What is required
Start at the line below containing "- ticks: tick" and stop at the line containing "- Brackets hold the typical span". Repeat every line of that stretch exactly, and nothing outside it.

Supplied information
·····

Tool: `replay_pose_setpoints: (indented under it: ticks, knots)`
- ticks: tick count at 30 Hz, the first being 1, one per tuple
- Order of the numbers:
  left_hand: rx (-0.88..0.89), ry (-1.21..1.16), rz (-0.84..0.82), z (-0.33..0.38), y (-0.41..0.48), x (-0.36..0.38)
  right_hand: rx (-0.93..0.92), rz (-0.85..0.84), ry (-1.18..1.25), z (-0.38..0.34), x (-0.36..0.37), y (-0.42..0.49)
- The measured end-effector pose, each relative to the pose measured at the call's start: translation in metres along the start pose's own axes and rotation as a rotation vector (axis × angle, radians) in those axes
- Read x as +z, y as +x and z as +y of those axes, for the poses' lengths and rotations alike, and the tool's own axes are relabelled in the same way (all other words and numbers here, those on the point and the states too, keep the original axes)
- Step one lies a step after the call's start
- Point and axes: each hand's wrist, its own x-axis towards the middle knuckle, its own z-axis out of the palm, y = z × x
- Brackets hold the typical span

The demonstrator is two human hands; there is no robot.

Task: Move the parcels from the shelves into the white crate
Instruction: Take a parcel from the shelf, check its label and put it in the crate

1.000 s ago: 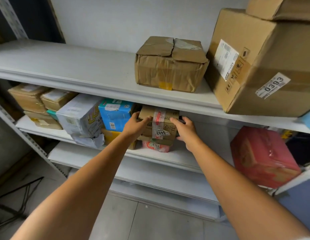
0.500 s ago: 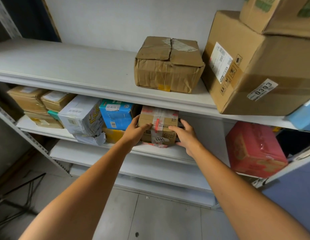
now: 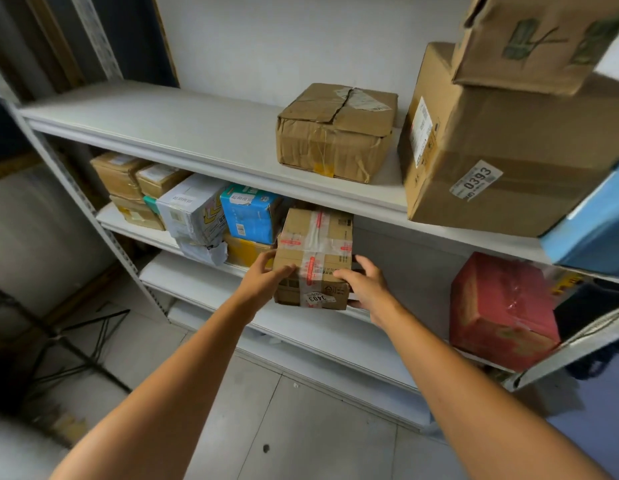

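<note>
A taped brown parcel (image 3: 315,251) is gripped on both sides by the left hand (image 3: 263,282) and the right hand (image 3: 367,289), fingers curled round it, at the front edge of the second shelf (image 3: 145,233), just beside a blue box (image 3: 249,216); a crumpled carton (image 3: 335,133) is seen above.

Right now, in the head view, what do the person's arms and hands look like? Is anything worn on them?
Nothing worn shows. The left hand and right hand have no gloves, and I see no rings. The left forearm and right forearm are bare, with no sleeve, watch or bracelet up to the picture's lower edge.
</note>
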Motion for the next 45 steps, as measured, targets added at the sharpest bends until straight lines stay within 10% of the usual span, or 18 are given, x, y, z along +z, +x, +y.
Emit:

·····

Output of the exercise
- ticks: tick count at 30 Hz, the first being 1, one per tuple
- Order of the numbers:
  left_hand: rx (-0.88..0.89), ry (-1.21..1.16), rz (-0.84..0.82), z (-0.33..0.38), y (-0.41..0.48), x (-0.36..0.38)
  right_hand: rx (-0.93..0.92), rz (-0.85..0.84), ry (-1.18..1.25), z (-0.38..0.34), x (-0.36..0.37), y (-0.42..0.49)
- The measured end-effector pose, each relative to the pose measured at the call's start: translation in metres along the start pose's own axes and rotation as a rotation vector (axis × angle, radians) in those axes
- Read x as +z, y as +x and z as +y of those axes, for the poses' lengths and rotations alike, and the tool's own axes are relabelled in the same way (all other words and numbers here, those on the point and the states too, keep the original axes)
- Step one lies a step after the call's start
- Point and axes: each hand's wrist, its own x-axis towards the middle knuckle, its own z-axis out of the palm, y = z × x
- Brackets hold the typical span

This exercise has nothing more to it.